Power Ballad: Paul Rudd and Nick Jonas lead this warm-hearted comedy about pop stardom and fading ambition

A story of a stolen hit allows director John Carney to explore ideas of artistic ownership, commercial success and creative compromise.

Nick Jonas as Danny Wilson and Paul Rudd as Rick in Power Ballad (2026)

Power ballads have a formula – a slow, soft piano intro say, with a heartfelt lyric that gradually builds up to an epic chorus and sweeping orchestration, whether it’s Cher on a battleship, Meatloaf on a motorbike or four presentable young men on stools. And Power Ballad’s writer-director John Carney has something of a formula, established in films like Once (2007), Begin Again (2013) and Sing Street (2016), in which a plucky outsider – often a musician, often in Ireland – finds some kind of happy ending or vindication, musically, romantically or both. Power Ballad doesn’t stray far from what is a satisfying formula, but it does play subtly with expectations.

The story is sparked when Rick (Paul Rudd), a failed American rock musician who now works as a wedding singer in Dublin, reluctantly agrees to share vocals at a reception with Danny Wilson (Nick Jonas), an old friend of the bride and groom – who also happens to be a former boyband member turned solo act. Danny’s singing impresses Rick, and the two end up bonding in an after-hours jam session during which, fuelled by weed and Irish whiskey, they swap notes on each other’s songs. Carney lets this scene run on towards Richard Linklater all-nighter proportions, and Power Ballad seems to be setting up a bromantic plot in which the two, after an inevitable conflict, will be happily reconciled, and probably collaborate. “What a great kid,” Rick repeats to himself as he admires a rare guitar Danny has given him on the drive home with the band.
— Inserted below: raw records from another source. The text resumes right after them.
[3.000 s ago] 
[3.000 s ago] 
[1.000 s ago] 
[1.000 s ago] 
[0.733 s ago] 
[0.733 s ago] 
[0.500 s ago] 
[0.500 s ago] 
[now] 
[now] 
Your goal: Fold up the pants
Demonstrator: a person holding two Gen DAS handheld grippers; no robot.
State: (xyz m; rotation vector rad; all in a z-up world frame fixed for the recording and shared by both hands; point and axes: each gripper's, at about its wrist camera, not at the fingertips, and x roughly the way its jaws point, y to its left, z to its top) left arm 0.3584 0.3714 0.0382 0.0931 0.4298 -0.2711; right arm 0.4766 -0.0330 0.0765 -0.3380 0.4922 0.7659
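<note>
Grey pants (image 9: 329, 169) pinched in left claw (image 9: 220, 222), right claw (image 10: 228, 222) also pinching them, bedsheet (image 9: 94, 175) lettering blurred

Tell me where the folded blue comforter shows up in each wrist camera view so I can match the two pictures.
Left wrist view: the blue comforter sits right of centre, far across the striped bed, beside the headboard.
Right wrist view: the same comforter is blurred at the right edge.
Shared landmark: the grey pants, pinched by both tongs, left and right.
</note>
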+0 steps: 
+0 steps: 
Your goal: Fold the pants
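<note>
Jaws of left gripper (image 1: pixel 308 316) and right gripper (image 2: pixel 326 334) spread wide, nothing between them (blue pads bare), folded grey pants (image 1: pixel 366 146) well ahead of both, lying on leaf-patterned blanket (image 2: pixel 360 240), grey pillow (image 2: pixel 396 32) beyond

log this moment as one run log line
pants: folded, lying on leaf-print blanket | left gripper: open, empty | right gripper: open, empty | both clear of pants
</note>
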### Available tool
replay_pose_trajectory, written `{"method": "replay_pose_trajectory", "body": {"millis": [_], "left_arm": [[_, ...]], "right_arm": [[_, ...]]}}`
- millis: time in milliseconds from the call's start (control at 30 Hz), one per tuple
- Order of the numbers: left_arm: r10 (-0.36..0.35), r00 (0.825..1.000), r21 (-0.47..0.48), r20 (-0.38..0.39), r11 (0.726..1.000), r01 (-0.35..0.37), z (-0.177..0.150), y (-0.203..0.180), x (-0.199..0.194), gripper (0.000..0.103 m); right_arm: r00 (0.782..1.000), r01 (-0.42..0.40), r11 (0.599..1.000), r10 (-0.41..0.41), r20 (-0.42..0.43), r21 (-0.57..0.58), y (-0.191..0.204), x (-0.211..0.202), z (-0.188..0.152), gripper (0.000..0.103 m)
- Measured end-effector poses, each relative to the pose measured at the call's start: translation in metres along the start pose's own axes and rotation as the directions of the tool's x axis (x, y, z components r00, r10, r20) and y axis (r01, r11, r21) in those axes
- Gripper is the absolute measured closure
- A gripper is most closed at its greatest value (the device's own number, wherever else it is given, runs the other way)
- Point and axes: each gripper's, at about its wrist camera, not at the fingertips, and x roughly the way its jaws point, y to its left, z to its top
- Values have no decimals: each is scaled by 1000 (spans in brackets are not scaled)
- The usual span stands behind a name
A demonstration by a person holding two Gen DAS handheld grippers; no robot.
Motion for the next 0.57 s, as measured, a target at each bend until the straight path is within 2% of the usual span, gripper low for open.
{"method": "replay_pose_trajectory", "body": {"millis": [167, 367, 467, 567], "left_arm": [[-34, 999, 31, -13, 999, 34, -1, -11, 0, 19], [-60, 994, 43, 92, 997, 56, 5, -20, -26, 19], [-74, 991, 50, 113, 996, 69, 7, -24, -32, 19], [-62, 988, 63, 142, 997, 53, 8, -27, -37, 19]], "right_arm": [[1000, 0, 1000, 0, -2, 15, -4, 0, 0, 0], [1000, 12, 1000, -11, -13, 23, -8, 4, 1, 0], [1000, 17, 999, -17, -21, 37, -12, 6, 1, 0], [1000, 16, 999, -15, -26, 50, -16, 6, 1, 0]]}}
And when Danny returns to LA and records one of Rick’s songs, ‘How Could I Write a Song (Without You)’, as his own, we have the conflict: Rick’s song becomes a mega-hit for Danny, relaunching his career, but sending Rick into a spiral, as he tries to convince bandmates and family the song is actually his, despite being unable to find any demo or other recording of it as proof.

At this point Carney’s film is as much about power balances as power ballads, with Rick running up against the corporate wall represented by Jack Reynor (star of Lenny Abrahamson’s portrait of gilded Irish youth What Richard Did, 2013): he plays an all-American entertainment industry shark on the pattern of Scooter Braun (former manager of Taylor Swift and Justin Bieber). Legally, Rick’s lawyer tells him, he’s out of options. “And illegally?” asks his guitarist and sidekick Sandy (Peter McDonald).
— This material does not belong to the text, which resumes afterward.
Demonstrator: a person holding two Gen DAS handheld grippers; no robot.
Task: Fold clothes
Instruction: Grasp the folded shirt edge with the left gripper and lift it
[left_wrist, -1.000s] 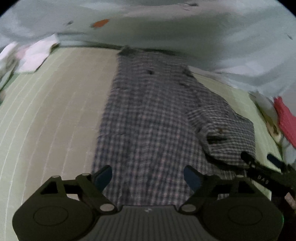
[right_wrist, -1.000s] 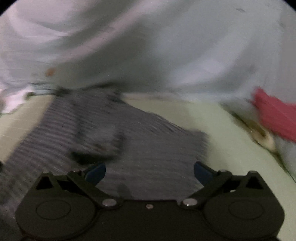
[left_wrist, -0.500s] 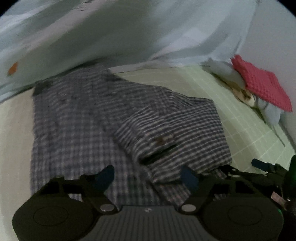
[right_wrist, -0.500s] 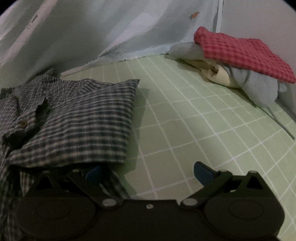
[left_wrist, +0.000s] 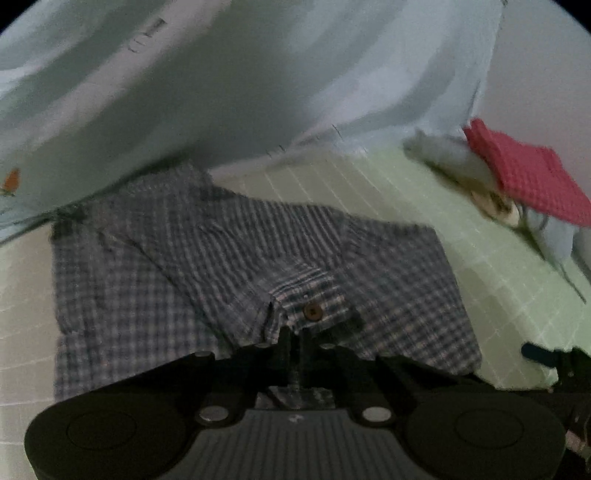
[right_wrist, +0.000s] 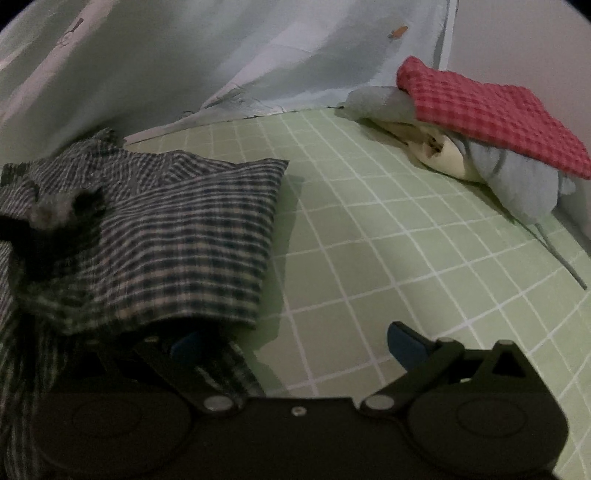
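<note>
Jaws of the left gripper (left_wrist: 295, 341) are pressed together, pinching a fold of the plaid shirt (left_wrist: 229, 258) just below the cuff button (left_wrist: 313, 312); cloth shows in the narrow slit between the two dark fingers. The right gripper (right_wrist: 295, 341) has its jaws wide apart, nothing clamped: its left blue pad (right_wrist: 186, 345) is tucked under the overhanging edge of the folded sleeve panel, while the right pad (right_wrist: 400, 338) sits over bare bedding.

The shirt lies spread on a bed covered with a green grid-patterned sheet (right_wrist: 388, 240), its body flat and one sleeve folded across it, the cuff on top. In the left wrist view the tip of the right gripper shows at the far right edge, just past the shirt's side.

Beyond the shirt hangs a pale blue curtain (left_wrist: 240, 92) that drapes down to the bed's far edge. At the right rear a heap of other garments rests on the sheet, well apart from the shirt: a red checked cloth (right_wrist: 491, 110) on top of pale blue and cream pieces (right_wrist: 517, 181).

Both grippers point downward at a slant toward the bed, side by side at the shirt's near edge.
</note>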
While Danny is set up as the villain, Carney refuses to simply paint him as the bad guy. His plagiarism comes as his career is on the ropes, but it’s his girlfriend’s reaction as he plays through Rick’s song at home that leads Danny, caught out by the moment, to lie that the song is his. When Rick eventually tracks him down and confronts him in LA, Danny points out that while Rick had the song, he couldn’t have made it a hit – it took Danny’s vocals and delivery to do that.

Carney’s script at times feels undercooked by Hollywood comedy standards; then again, it’s restfully free of the writers’-room need for wall-to-wall cracks or competitive ad-libbing. A slight suspension of disbelief is required to imagine the songs (also written by Carney) as streaming smashes. But what elevates Power Ballad is the casting: Jonas brings an easy-going humility to a character who, from certain angles, could be a parody of his own career as a former boyband singer. Rudd lends a level of charisma and a paradoxically grizzled youthfulness that make Rick’s ambitions and idealism seem plausible. In an inversion of Adam Sandler’s character in The Wedding Singer (1998), Rick has become a wedding singer because he’s married, and has parked his fragile musical ambitions for the reliability of a paycheck. At one point, he plays a demo of one of his songs for his unimpressed daughter Aja (the name presumably a nod to arch-cynics Steely Dan). Teenage girls don’t want to hear love songs any more, she tells him; what do they want? “Revenge,” she says, channelling Olivia Rodrigo rather than Adele. Aja is, in the end, the one character who always believes Rick wrote Danny’s hit, and is the one who helps the truth come to light. The payoff at the end of Power Ballad is not revenge so much as a pay-out.

 Power Ballad is in UK cinemas 29 May.